Question
What does it mean that legacy alignment check?
Quick Answer
Does your current daily activity contribute to the legacy you want to leave.
Does your current daily activity contribute to the legacy you want to leave.
Example: Marcus wrote his legacy statement during L-1469: "Leave behind a generation of engineers who think in systems, not just code." He believes it. But when he runs a legacy alignment check on a typical Thursday, the data tells a different story. His morning standup consumed forty-five minutes debating a ticket priority irrelevant by next quarter. He spent two hours reviewing pull requests with boilerplate comments that taught no one anything. His afternoon went to a vendor evaluation his manager could have handled. His one-on-one with a junior engineer — the thirty-minute conversation where he walked through decomposing a monolithic service into bounded contexts — occupied less than six percent of his working day. The check does not tell Marcus to quit his job. It tells him that his legacy statement and his calendar are having two separate conversations. The next week, he restructures pull request reviews to include teaching comments explaining architectural reasoning. He delegates the vendor evaluation with a learning framework attached. He extends his one-on-one and adds a second weekly session with another junior engineer. His Thursday still contains meetings, but legacy-contributing activity shifts from six percent to roughly thirty percent. The check did not give him a new legacy. It closed the gap between the legacy he claimed and the day he was actually living.
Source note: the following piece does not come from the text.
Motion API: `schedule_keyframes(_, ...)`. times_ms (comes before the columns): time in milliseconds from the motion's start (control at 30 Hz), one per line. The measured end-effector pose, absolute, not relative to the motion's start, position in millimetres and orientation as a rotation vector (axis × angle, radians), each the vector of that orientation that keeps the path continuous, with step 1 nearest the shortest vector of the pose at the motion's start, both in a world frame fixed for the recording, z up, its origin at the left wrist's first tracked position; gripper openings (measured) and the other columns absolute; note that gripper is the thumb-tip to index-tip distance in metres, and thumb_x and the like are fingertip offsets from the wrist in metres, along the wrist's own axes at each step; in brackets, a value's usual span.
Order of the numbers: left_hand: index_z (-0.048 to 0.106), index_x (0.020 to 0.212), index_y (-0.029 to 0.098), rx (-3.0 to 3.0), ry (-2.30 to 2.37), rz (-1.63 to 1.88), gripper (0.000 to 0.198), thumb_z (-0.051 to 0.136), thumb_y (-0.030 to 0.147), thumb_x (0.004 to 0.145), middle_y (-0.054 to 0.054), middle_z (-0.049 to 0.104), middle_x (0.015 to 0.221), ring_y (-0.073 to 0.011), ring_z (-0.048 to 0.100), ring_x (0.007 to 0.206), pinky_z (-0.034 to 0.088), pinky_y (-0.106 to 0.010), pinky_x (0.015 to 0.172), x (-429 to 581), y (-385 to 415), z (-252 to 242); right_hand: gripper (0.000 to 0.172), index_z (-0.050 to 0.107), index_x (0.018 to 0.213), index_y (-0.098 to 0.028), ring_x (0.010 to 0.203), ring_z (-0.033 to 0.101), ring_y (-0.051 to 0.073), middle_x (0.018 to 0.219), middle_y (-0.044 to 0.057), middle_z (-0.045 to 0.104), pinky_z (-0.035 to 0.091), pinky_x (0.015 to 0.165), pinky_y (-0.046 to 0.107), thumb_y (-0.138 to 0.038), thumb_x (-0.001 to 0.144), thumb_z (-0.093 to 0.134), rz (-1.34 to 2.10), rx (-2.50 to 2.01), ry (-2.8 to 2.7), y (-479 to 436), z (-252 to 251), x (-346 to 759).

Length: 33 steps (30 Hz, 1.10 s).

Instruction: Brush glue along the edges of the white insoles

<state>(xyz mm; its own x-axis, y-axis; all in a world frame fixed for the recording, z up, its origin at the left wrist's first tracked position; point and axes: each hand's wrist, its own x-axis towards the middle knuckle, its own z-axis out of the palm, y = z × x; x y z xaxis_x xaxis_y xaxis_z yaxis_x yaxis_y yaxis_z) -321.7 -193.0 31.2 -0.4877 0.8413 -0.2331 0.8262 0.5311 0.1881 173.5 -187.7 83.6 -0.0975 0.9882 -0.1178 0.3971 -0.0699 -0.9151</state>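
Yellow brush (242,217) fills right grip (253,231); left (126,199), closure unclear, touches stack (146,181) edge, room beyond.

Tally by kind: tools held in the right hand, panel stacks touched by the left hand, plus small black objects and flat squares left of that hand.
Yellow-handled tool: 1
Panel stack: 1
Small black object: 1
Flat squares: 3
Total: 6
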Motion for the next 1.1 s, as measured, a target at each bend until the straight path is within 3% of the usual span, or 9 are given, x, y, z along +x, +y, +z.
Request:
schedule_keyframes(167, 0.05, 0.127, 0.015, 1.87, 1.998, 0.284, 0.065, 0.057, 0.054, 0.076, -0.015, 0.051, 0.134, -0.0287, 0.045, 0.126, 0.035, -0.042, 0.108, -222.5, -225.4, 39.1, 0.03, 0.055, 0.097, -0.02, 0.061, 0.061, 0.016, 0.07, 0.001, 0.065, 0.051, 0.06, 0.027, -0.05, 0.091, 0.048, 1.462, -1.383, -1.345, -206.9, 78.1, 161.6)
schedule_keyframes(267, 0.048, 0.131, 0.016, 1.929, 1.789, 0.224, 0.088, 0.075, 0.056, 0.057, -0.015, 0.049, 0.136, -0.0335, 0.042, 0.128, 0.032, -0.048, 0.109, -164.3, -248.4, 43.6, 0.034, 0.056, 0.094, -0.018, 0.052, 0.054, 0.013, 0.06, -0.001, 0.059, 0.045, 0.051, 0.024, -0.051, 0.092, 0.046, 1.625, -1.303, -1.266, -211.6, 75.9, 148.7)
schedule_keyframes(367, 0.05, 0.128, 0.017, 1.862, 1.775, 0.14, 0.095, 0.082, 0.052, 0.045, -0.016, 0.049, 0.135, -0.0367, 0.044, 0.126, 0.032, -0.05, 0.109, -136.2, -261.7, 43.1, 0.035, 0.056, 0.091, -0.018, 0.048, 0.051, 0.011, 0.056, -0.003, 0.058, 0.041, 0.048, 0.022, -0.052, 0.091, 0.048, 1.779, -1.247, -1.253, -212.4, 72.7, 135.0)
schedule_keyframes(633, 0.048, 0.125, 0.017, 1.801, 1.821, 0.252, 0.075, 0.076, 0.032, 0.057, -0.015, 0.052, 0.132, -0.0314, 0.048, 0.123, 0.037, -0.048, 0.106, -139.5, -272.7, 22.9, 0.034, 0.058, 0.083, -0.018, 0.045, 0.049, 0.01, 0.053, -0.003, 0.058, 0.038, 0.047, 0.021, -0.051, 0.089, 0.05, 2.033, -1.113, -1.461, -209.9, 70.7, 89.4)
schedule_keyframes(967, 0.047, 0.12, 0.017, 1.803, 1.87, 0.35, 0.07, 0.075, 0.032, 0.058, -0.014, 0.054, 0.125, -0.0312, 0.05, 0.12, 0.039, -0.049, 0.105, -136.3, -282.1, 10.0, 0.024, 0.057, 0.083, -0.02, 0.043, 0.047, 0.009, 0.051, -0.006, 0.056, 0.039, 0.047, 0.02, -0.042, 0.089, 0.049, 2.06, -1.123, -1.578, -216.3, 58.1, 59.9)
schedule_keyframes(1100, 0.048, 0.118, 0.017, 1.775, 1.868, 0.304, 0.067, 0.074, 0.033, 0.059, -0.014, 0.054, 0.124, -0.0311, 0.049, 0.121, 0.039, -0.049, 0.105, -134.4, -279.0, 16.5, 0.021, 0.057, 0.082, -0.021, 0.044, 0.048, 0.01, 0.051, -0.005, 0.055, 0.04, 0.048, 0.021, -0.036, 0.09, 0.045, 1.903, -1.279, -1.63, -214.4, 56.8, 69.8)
Try this: Run your first legacy alignment check tonight. This is a structured practice that takes ten minutes — longer than the purpose alignment check from L-1434 because legacy alignment requires you to think across a longer time horizon. Step 1 — Retrieve your legacy statement from L-1469. If you have not written one, write a single sentence now: "The legacy I want to leave is..." This is your alignment target. Step 2 — List the six to eight activities that consumed the most time today. Be specific: "Wrote performance reviews" not "Did work." Step 3 — Rate each activity on a 0-to-3 legacy contribution scale. 0 means no connection to your legacy whatsoever. 1 means you can construct a plausible but indirect chain. 2 means you can articulate the legacy connection in one sentence. 3 means this activity is a direct expression of the legacy you want to leave. Step 4 — Calculate your legacy alignment ratio (total score divided by maximum possible). Step 5 — For each 0 or 1, apply the Frankl test: "Even if I cannot change this activity, can I change my orientation toward it so that it contributes to my legacy?" Write one specific adjustment for tomorrow. Repeat for seven days. The trend line is the diagnostic.